Exercise requirements
Copy the data. Keep every character as given.

Data
>>>>>

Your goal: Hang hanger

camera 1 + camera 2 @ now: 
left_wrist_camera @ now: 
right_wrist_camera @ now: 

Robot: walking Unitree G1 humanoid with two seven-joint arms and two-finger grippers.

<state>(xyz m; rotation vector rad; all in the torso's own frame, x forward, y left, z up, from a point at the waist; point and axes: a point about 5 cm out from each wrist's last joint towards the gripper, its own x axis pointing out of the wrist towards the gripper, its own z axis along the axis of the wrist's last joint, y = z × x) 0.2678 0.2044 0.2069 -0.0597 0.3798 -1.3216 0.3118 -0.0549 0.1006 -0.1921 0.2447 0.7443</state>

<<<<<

Task answer
Your goal: Hang hanger

camera 1 + camera 2 @ now: 
left_wrist_camera @ now: 
right_wrist_camera @ now: 

Robot: walking Unitree G1 humanoid with two seven-joint arms and two-finger grippers.

<state>(xyz m; rotation vector rad; all in the torso's own frame, x forward, y left, z up, from a point at the waist; point and axes: a point about 5 cm out from each wrist's last joint towards the gripper, its own x axis pointing out of the wrist towards the gripper, its own z axis along the axis of the wrist's last joint, y = z × x) 0.2678 0.2044 0.2069 -0.0597 0.3798 -1.3216 0.3118 -0.0549 0.1006 -0.1921 0.2447 0.7443</state>

The answer requires no additions.